Presuming the patient doesn't have an infection, which you should have already ruled out, high-dose IV steroids, typically 40 to 60 Solu-Medrol, or equivalent to hydrocortisone, given either as continuous infusion or throughout the day should rapidly work in most of these patients.

For patients who do not have a response to these therapies within the first 48 to 72 hours, it's important for you and the patient to determine whether they go to surgery at that point or are you going to try a medication.

For many years, the medication that we'd use is intravenous cyclosporine. Cyclosporine is highly effective, 80-plus% response rates, although the maintenance needs to be with a different therapy, such as azathioprine, 6-MP, perhaps methotrexate—although, more commonly, we've been using vedolizumab.

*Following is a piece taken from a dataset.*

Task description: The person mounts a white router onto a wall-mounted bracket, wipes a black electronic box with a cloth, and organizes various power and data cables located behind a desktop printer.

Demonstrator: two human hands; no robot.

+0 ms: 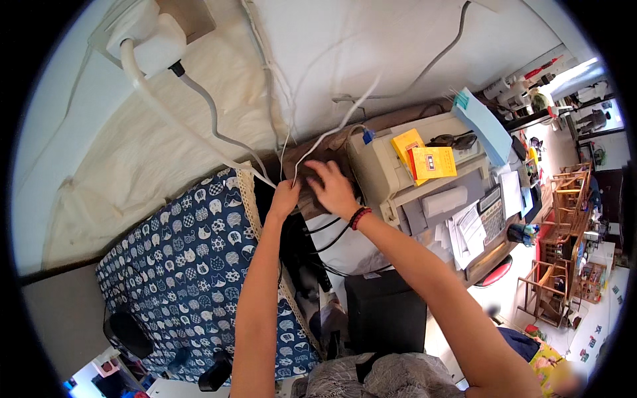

Another option, perhaps, if patients haven't been that sick, could be oral cyclosporine or even oral tacrolimus. Personally, we use oral tacrolimus a lot at the University of Chicago, as it's easier to dose and safer and very easy to get levels.

Many of you may have tried or have been successful with infliximab in an inpatient setting. Often, this is an effective option but less so if the patient has already had protein-losing enteropathies, very low albumin, losing a lot of protein in the stool.

Studies have shown that while some patients do well with infliximab, many might need escalating doses, a few doses up front, to keep them well. There's no data supporting a higher dose than 5mg/kg as an initial dose, although checking a level 3 days later, even if you don't get the results back right away, may be helpful for you to know whether the body is retaining the medicine. Unfortunately, high-dose loading protocols with adalimumab have not been found to be effective.

The only other therapy that recently has gained some attention is oral tofacitinib. Tofacitinib is FDA-approved for moderate to severe ulcerative colitis and some groups have given the ulcerative colitis dosing 10 mg twice a day, and more recently, even 10 mg 3 times a day to these patients. It seems that the 10 mg 3 times a day dosing may be effective. However, we do caution you against the safety of using such a high dose considering that clinical trials previously pulled that dose due to safety concerns.

The important thing is the patients need to be well when they go home. Do not send a sick patient home. Well means normal bowel movements, no pain, no blood, formed stools, able to eat.

This is Dr. Russell Cohen from the University of Chicago. Thank you for joining us with the Advances in IBD Regional meetings. We hope that we found that all of these lectures have been helpful to you in your careers and your practices.